▶ **What needs to be done**: Set the data down once more, exactly as it is written.

▶ **Available data**:
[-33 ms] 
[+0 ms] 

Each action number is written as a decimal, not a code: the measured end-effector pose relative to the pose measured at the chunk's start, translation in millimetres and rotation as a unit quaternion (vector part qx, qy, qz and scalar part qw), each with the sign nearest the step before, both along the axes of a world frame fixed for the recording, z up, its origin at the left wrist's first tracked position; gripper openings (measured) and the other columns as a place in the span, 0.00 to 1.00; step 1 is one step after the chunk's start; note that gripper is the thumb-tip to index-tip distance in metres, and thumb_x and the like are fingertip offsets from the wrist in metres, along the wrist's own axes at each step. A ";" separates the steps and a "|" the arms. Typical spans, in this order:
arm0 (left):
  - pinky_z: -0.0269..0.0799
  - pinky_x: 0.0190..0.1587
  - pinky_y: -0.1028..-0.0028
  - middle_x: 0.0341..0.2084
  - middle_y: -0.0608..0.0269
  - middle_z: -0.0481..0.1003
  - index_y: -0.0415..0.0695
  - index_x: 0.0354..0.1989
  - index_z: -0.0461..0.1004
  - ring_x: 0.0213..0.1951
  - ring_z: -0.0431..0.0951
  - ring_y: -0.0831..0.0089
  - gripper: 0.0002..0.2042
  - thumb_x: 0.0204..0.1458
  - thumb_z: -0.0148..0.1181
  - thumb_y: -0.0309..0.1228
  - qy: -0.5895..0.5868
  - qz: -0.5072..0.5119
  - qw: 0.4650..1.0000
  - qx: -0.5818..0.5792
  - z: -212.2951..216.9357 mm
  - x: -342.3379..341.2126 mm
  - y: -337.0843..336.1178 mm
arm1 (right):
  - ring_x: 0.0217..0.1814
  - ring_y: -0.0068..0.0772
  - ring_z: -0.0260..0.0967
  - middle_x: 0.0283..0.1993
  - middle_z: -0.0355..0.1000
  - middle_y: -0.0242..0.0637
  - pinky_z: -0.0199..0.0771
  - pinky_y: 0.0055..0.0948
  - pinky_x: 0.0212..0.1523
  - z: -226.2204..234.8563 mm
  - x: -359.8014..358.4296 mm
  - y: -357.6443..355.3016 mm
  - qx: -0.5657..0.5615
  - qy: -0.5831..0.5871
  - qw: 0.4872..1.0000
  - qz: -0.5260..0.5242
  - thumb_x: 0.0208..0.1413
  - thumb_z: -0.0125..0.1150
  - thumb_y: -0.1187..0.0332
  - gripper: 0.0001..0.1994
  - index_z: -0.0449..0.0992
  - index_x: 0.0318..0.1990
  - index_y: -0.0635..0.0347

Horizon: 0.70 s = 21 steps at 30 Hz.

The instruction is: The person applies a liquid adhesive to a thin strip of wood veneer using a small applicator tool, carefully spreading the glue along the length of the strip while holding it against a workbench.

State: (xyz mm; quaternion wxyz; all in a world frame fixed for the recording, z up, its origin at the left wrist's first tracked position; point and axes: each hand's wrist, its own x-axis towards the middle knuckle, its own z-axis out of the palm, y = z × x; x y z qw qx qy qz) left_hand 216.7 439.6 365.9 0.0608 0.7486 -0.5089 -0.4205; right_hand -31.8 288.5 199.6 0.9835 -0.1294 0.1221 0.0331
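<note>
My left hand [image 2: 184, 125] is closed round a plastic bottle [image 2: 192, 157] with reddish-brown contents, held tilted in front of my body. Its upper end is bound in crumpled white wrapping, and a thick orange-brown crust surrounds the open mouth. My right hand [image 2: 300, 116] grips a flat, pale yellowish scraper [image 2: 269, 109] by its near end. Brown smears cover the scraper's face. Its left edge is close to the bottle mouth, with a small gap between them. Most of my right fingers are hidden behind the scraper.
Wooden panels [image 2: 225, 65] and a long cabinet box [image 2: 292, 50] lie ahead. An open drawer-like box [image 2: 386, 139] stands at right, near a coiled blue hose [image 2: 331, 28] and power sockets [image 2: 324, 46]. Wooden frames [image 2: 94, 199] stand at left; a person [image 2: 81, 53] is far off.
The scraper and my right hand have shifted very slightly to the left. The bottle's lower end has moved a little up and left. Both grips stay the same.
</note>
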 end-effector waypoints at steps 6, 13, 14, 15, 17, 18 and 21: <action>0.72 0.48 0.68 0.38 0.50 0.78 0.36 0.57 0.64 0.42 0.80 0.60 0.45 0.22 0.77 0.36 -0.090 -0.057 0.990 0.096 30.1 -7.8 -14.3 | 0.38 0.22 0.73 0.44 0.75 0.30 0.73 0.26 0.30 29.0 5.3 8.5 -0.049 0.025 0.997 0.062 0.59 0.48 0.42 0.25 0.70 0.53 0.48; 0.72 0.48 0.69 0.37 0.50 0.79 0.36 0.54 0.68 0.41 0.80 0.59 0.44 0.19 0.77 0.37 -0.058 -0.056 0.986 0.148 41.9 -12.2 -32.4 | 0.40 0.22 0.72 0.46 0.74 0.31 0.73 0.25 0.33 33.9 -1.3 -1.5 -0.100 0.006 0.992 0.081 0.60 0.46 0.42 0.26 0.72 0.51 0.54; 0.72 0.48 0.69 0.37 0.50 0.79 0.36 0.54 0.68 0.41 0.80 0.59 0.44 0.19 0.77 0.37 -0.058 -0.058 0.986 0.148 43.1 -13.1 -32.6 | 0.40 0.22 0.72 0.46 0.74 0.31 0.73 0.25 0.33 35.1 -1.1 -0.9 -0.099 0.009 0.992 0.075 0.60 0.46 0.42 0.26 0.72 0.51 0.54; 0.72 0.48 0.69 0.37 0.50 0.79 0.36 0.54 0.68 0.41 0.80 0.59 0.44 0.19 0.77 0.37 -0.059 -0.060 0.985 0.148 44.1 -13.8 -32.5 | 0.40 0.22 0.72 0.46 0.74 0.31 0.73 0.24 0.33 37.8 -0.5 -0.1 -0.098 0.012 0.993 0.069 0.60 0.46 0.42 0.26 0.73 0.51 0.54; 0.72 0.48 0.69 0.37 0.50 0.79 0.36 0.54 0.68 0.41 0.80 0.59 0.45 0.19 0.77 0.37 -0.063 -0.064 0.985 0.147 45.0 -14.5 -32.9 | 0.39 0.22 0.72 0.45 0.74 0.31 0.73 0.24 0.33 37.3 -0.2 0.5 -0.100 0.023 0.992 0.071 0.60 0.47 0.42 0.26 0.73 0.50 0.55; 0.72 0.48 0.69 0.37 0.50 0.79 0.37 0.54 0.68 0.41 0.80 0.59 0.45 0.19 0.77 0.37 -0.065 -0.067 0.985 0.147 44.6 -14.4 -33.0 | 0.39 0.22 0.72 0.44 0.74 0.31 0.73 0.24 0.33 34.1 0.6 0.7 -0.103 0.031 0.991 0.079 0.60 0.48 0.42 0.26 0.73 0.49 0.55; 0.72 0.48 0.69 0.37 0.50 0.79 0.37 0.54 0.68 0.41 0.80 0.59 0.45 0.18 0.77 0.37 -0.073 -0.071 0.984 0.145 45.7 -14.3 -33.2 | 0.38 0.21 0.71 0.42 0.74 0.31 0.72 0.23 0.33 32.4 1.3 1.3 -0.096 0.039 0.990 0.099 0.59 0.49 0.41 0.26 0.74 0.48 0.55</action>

▶ **Task answer**:
[-33 ms] 
[+0 ms] 

Each action number is written as a decimal, not a code: the measured end-effector pose relative to the pose measured at the chunk's start, translation in millimetres and rotation as a unit quaternion (vector part qx, qy, qz and scalar part qw), each with the sign nearest the step before, both along the axes of a world frame fixed for the recording, z up, its origin at the left wrist's first tracked position; gripper openings (measured) and the other columns as a place in the span, 0.00 to 1.00; step 1 is one step after the chunk's start; note that gripper is the thumb-tip to index-tip distance in metres, and thumb_x and the like are fingertip offsets from the wrist in metres, along the wrist's own axes at each step. A ";" separates the steps and a "|" the arms. Typical spans, in this order:
arm0 (left):
  - pinky_z: -0.0269..0.0799
  - pinky_x: 0.0190..0.1587
  - pinky_y: -0.1028..-0.0028
  - middle_x: 0.0341..0.2084
  - middle_y: -0.0608..0.0269
  - middle_z: -0.0481..0.1003
  - index_y: -0.0415..0.0695
  - index_x: 0.0354..0.1989
  - index_z: -0.0461..0.1004
  - ring_x: 0.0213..0.1951
  - ring_z: -0.0431..0.0951
  - ring_y: -0.0831..0.0089
  - gripper: 0.0002..0.2042
  - thumb_x: 0.0204..0.1458
  - thumb_z: -0.0148..0.1181
  - thumb_y: -0.0309..0.1228
  - qy: -0.5895..0.5868
  - qz: -0.5072..0.5119
  - qw: 0.4650..1.0000
  - qx: -0.5818..0.5792
  - z: -212.2951..216.9357 mm
  - x: -342.3379..341.2126 mm
  - y: -337.0843..336.1178 mm
arm1 (right):
  - ring_x: 0.0217..0.1814
  - ring_y: -0.0068..0.0772
  - ring_z: -0.0260..0.0967
  - middle_x: 0.0283..0.1993
  - middle_z: -0.0355..0.1000
  - middle_y: -0.0242..0.0637
  - pinky_z: -0.0199..0.0771
  - pinky_y: 0.0055..0.0948
  - pinky_x: 0.0212..0.1523
  - z: -226.2204..234.8563 mm
  - x: -359.8014..358.4296 mm
  - y: -357.6443..355.3016 mm
  - qx: -0.5657..0.5615
  - qy: -0.5831..0.5871
  - qw: 0.4872..1.0000
  - qz: -0.5260..0.5242
  - thumb_x: 0.0208..0.1413
  - thumb_z: -0.0125..0.1150
  - thumb_y: -0.1187..0.0332
  - gripper: 0.0001..0.1994
  - index_z: -0.0449..0.0992
  - index_x: 0.0318..0.1990
  - index_y: -0.0635..0.0347

Horizon: 0.70 s = 21 steps at 30 Hz.

The instruction is: The person applies a liquid adhesive to a thin strip of wood veneer using a small applicator tool, carefully spreading the glue along the length of the strip while holding it against a workbench.

State: (xyz mm; quaternion wxyz; all in a world frame fixed for the recording, z up, its origin at the left wrist's first tracked position; point and axes: each hand's wrist, its own x-axis towards the middle knuckle, its own z-axis out of the palm, y = z × x; x y z qw qx qy qz) left_hand 216.7 439.6 365.9 0.0608 0.7486 -0.5089 -0.4205; right_hand -31.8 288.5 199.6 0.9835 -0.1294 0.1221 0.0331
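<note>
My left hand [image 2: 184, 125] is closed round a plastic bottle [image 2: 192, 157] with reddish-brown contents, held tilted in front of my body. Its upper end is bound in crumpled white wrapping, and a thick orange-brown crust surrounds the open mouth. My right hand [image 2: 300, 116] grips a flat, pale yellowish scraper [image 2: 269, 109] by its near end. Brown smears cover the scraper's face. Its left edge is close to the bottle mouth, with a small gap between them. Most of my right fingers are hidden behind the scraper.
Wooden panels [image 2: 225, 65] and a long cabinet box [image 2: 292, 50] lie ahead. An open drawer-like box [image 2: 386, 139] stands at right, near a coiled blue hose [image 2: 331, 28] and power sockets [image 2: 324, 46]. Wooden frames [image 2: 94, 199] stand at left; a person [image 2: 81, 53] is far off.
The scraper and my right hand have shifted very slightly to the left. The bottle's lower end has moved a little up and left. Both grips stay the same.
</note>
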 end-effector waypoints at steps 6, 13, 14, 15, 17, 18 and 21: <action>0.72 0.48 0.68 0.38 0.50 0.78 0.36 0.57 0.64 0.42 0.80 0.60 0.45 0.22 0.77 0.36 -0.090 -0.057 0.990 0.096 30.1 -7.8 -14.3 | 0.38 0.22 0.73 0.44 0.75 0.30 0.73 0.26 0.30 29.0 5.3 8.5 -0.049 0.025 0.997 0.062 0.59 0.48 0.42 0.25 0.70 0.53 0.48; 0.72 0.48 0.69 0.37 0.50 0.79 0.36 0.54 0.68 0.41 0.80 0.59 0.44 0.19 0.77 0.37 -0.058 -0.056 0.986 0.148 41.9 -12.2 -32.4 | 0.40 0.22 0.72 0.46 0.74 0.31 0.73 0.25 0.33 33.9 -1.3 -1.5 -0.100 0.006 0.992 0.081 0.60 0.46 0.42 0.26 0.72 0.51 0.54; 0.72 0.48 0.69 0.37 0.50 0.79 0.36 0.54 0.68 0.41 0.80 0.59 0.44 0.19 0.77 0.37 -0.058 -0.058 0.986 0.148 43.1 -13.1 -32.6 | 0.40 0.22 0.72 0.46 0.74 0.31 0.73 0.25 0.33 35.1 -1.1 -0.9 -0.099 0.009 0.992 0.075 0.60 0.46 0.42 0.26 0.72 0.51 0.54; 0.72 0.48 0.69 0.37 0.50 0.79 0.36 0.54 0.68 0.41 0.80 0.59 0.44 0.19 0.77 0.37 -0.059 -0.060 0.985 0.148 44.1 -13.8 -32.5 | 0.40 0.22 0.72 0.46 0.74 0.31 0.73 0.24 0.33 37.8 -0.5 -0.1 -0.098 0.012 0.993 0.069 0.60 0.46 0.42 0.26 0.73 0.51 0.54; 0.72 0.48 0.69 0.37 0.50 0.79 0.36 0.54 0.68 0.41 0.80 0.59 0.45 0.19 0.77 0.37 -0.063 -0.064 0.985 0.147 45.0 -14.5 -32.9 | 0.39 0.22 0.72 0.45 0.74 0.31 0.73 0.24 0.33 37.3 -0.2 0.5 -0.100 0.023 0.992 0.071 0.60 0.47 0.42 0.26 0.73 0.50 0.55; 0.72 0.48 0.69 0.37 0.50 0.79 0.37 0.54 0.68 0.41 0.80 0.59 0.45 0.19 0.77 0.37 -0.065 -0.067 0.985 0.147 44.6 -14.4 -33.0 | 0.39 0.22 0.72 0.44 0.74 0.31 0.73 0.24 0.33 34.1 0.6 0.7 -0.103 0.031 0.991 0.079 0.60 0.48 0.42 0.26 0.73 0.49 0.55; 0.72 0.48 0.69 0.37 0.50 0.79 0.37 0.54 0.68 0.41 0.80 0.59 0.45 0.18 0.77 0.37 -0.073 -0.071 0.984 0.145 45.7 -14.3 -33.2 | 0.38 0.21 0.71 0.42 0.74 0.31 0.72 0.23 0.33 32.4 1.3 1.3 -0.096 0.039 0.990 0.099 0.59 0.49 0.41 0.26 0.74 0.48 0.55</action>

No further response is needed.